With so much human suffering in the wake of economic reform, and even now, in the aftermath of one of the most significant financial crises of this century and the last, I began to wonder how it is that we have come to believe that the ways in which financial institutions have been developed and the way that financial systems are being implemented, are the only ways.

Christianity and capitalism have a long and complex history. In Colombia, Christianity is a powerful force and has changed dramatically over the last 20 years. I want to investigate the ways contemporary religiosity and political economy are entangled in the particular context of an emerging economy.

What drew you to U of T?

The University of Toronto, specifically the Department for the Study of Religion, is one of the most exciting places in the world to study contemporary religions from a multidisciplinary perspective. Stacked with world-renowned experts in the Anthropology of Religion, Religion in the Americas, and Political Theology, the Department offered the unique opportunity of working with and learning from some of the most interesting, cutting-edge thinkers in the field.

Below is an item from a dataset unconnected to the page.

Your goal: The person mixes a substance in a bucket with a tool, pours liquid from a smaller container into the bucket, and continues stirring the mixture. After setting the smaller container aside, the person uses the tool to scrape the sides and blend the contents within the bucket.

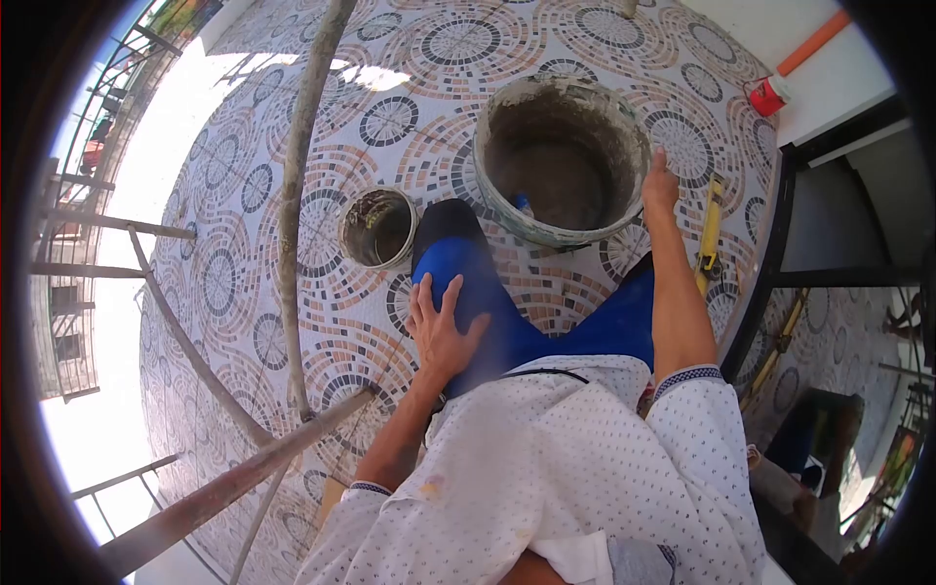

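One head-worn camera looks steeply down, close above the shirt (pixel 585 458), onto both hands (pixel 444 331) and tiled floor (pixel 331 336).

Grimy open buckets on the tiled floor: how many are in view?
2: the large bucket ahead of the person, by the right hand, and the small bucket beside the left knee. Others may be hidden.

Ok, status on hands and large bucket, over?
Left hand spread on left leg; right hand at large bucket. Upright, residue-caked inside. Small bucket close by, beside left leg.
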The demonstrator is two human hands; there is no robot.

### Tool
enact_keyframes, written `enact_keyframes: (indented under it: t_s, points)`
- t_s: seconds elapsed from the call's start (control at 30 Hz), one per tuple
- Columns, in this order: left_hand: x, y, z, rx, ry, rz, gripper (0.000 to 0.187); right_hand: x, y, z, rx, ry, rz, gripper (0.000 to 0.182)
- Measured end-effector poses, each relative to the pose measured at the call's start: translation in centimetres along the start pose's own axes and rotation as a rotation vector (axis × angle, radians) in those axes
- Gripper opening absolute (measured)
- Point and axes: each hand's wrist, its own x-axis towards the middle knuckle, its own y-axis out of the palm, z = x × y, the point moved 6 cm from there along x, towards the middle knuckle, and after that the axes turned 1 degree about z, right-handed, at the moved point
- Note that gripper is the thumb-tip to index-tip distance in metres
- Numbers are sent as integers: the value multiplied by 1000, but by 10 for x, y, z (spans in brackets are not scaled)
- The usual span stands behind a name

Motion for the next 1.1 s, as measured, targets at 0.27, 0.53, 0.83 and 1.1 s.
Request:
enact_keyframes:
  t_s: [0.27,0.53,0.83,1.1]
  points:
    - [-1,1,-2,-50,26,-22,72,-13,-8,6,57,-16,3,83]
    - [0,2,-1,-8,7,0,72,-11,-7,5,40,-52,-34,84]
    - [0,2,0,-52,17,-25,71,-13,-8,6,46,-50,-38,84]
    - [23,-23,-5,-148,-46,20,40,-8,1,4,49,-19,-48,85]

The opportunities for research fellowships, conference participation, colloquia and research funding were also important factors in my decision to apply to the University of Toronto. The possibility of undertaking a collaborative program between the Department for the Study of Religion and the Center for Diaspora and Transnational Studies was also of great interest for me. There are many options for collaborative PhD programs in Religion, which serve to demonstrate again the notable inter-disciplinary focus of the Department.

At the University of Toronto I have been nurtured, challenged, and encouraged to push my thinking and my scholarship to new limits.

What does the Weston Fellowship mean to you?

This fellowship will allow me to extend my time in Colombia, amplifying my research data and experience in Bogotá. It gives me the freedom to creatively pursue my research with a renewed rigorousness. This Fellowship indicates to me the importance of considering the ways in which religion, economics, society, and history fold into each other and the potential significance that inter-disciplinary research on the constellations of finance and religion may have for our current political and economic climates.

With this Fellowship, I will be able to form a small research team of students from the university where I am currently teaching (Universidad Nacional de Colombia). This research team will help me in the work of transcribing, gathering data, and bibliographic work and will benefit the students in their academic development and research skills.

Furthermore, the fellowship will allow, indeed I feel it encourages, me to continue community-based work with vulnerable populations in Bogotá. The generosity of the Weston Foundation in the establishment of this Fellowship is gratefully acknowledged and very much appreciated.